WHAT TO DO
Take the records below and print them verbatim up to and including the line that carries "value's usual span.".

[Dataset records]
=== Section Start ===

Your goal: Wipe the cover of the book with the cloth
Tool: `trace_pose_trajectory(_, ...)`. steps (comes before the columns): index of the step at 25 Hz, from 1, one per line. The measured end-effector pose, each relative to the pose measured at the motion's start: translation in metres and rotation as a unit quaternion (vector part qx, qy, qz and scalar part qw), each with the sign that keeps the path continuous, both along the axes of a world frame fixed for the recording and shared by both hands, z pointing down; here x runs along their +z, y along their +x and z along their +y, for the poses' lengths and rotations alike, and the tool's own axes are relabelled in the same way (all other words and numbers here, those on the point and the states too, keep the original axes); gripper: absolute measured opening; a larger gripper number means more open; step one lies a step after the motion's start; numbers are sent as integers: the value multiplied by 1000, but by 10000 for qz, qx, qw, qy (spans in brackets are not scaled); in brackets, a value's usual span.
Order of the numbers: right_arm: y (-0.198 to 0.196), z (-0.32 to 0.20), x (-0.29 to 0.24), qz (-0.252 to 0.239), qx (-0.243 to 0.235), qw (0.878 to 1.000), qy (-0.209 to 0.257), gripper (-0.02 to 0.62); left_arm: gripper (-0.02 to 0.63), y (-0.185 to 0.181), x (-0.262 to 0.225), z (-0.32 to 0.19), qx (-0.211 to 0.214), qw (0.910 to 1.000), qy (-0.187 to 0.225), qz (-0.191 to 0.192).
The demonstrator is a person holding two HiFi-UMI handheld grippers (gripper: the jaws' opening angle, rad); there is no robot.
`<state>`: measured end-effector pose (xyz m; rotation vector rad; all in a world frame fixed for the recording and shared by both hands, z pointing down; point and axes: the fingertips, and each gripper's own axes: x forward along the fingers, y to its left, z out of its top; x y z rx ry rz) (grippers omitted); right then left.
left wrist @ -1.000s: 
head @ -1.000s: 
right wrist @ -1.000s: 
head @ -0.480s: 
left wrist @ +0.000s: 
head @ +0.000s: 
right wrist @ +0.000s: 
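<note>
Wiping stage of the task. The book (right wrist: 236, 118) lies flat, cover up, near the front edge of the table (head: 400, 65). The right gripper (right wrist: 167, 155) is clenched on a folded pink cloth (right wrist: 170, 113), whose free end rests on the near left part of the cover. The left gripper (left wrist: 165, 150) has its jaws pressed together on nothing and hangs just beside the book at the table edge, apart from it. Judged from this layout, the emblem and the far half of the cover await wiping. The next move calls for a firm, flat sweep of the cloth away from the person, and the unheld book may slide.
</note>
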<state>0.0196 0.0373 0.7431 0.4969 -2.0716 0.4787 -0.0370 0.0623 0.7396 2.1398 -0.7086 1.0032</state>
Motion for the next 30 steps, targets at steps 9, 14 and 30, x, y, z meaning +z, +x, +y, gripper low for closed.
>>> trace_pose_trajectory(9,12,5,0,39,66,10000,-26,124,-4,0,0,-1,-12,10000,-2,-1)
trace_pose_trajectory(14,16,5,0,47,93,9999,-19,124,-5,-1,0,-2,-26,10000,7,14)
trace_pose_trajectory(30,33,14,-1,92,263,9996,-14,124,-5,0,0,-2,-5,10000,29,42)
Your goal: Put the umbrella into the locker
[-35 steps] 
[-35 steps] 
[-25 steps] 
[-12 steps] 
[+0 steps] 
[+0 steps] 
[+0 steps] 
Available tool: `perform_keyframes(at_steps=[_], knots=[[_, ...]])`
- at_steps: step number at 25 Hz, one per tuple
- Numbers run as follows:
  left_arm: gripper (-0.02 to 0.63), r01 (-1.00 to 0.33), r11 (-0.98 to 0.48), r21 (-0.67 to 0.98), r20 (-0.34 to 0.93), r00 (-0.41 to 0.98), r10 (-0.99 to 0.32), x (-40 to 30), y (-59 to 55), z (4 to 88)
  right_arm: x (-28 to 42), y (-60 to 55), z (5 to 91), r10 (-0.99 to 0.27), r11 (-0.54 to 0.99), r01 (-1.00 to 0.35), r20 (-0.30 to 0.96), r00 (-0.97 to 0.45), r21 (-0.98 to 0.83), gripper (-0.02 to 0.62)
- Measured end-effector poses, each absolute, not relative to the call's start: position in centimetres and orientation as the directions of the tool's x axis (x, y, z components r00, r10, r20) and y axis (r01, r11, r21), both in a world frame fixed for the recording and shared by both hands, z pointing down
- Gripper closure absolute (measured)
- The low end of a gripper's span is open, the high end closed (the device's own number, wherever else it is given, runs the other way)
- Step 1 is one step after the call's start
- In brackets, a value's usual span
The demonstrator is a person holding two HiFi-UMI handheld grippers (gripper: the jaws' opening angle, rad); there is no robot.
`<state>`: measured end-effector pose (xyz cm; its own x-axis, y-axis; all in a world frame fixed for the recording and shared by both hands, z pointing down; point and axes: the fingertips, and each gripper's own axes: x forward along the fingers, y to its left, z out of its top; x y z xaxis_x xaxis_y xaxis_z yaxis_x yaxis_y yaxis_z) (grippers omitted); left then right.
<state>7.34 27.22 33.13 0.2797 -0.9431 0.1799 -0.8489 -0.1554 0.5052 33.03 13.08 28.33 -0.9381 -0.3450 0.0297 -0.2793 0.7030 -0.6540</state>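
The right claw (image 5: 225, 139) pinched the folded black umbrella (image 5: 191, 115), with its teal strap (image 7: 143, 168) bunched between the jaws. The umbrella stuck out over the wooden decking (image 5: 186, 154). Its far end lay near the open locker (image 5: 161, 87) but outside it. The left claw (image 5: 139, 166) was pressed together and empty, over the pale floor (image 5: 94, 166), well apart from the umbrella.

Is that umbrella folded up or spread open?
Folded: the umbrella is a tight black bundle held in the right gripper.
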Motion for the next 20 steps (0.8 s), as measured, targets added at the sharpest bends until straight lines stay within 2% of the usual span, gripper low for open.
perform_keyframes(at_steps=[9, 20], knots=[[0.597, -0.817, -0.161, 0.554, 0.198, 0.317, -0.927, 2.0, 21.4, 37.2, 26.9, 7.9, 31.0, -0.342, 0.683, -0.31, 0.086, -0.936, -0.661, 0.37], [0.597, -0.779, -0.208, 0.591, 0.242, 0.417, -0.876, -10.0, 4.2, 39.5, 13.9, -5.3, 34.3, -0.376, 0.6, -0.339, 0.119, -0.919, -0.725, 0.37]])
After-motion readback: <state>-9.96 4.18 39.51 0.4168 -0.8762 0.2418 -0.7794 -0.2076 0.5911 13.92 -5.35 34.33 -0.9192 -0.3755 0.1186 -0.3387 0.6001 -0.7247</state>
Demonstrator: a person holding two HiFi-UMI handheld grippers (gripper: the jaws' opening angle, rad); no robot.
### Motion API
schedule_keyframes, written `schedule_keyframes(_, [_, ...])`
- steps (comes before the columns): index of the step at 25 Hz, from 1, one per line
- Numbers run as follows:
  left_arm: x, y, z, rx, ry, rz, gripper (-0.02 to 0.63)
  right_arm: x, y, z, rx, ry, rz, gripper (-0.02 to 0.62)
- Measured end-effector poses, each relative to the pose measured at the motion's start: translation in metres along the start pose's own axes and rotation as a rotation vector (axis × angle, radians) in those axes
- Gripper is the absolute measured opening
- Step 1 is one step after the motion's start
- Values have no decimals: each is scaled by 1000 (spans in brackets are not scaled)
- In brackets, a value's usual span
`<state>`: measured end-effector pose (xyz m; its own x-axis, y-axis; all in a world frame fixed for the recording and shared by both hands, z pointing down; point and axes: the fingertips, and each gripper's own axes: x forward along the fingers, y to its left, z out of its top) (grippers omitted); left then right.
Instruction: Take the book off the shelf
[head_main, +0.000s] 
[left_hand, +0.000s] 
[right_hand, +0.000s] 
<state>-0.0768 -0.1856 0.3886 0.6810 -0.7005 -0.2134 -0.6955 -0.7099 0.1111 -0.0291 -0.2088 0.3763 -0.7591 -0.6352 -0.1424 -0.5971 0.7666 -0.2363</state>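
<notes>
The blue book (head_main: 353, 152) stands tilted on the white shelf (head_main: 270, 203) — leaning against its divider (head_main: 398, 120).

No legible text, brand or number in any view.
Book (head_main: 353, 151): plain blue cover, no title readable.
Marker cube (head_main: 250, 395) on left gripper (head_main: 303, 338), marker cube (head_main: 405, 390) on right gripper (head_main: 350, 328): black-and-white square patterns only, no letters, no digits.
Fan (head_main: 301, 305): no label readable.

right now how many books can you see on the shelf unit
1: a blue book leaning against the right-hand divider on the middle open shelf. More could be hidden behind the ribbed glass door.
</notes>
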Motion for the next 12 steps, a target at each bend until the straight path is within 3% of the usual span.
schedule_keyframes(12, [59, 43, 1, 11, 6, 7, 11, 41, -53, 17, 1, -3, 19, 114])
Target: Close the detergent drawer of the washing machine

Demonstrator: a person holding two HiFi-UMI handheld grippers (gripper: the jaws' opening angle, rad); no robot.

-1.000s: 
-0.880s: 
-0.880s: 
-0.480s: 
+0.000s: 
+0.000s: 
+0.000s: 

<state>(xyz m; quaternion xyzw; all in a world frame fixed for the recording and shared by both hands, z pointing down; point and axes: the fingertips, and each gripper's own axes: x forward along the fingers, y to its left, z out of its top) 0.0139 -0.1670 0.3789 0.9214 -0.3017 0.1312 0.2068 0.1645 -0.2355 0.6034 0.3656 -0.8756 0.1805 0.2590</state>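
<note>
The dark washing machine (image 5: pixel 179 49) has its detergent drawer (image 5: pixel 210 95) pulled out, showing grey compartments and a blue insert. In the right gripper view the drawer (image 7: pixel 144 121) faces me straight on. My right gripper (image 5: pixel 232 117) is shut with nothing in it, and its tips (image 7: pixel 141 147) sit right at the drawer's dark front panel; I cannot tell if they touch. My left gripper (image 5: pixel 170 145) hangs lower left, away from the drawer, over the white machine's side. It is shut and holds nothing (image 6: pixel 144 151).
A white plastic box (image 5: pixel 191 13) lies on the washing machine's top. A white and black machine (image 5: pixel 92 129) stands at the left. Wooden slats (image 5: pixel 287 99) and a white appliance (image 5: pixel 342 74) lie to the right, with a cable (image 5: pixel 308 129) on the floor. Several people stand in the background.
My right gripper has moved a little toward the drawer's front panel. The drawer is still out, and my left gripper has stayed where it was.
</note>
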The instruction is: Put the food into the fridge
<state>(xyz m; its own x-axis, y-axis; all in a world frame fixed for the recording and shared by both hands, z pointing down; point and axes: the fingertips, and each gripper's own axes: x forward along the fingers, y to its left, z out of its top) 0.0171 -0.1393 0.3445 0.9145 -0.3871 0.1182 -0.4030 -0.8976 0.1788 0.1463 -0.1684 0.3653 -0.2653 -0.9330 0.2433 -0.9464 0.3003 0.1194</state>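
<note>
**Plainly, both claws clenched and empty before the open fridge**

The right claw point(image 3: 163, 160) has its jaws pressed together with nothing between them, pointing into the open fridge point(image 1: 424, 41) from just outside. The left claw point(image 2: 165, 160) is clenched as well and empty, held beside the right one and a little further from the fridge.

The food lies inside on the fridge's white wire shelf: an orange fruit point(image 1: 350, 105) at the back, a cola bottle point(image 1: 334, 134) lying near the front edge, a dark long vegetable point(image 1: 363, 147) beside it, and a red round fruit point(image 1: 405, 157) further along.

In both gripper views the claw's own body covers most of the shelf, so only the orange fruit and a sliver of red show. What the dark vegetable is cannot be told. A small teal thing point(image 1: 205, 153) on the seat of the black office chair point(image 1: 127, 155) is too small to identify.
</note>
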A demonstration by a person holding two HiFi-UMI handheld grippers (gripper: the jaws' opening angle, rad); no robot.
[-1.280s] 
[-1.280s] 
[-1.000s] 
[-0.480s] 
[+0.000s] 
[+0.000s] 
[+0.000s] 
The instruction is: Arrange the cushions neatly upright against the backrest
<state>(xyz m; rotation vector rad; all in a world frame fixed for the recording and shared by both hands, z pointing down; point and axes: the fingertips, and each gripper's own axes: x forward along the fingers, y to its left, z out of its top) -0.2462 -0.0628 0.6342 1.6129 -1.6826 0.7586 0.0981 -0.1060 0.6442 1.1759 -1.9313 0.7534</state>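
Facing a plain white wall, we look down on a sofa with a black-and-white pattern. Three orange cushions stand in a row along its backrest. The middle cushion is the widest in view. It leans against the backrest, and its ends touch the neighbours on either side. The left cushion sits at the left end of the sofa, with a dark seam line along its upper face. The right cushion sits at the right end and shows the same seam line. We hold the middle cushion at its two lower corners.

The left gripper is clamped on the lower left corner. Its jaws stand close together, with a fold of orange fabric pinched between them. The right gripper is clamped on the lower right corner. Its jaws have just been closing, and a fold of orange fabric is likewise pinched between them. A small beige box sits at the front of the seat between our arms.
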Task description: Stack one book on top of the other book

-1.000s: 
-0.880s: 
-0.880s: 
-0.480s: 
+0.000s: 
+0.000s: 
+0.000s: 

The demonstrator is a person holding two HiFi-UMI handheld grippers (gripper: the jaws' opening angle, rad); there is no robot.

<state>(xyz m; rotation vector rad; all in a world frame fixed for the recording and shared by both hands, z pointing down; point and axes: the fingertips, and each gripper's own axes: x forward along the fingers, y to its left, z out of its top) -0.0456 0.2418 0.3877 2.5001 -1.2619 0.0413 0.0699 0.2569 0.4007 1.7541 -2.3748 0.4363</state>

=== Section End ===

ANSWER AREA
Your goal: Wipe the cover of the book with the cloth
Tool: `trace_pose_trajectory(_, ...)`. steps (comes before the columns): index of the step at 25 Hz, from 1, one per line. The measured end-effector pose, each relative to the pose measured at the motion's start: translation in metres and rotation as a unit quaternion (vector part qx, qy, qz and scalar part qw), each with the sign that keeps the path continuous, both along the axes of a world frame fixed for the recording and shared by both hands, z pointing down; here x runs along their +z, y along their +x and z along their +y, for the poses' lengths and rotations alike, and the tool's own axes are relabelled in the same way (all other words and numbers here, those on the point and the states too, keep the original axes); gripper: absolute measured opening; a larger gripper number means more open; step one lies a step after the motion's start; numbers are sent as integers: the value multiplied by 1000, but by 10000 for qz, qx, qw, qy (spans in brackets are not scaled); in brackets, a value's usual span.

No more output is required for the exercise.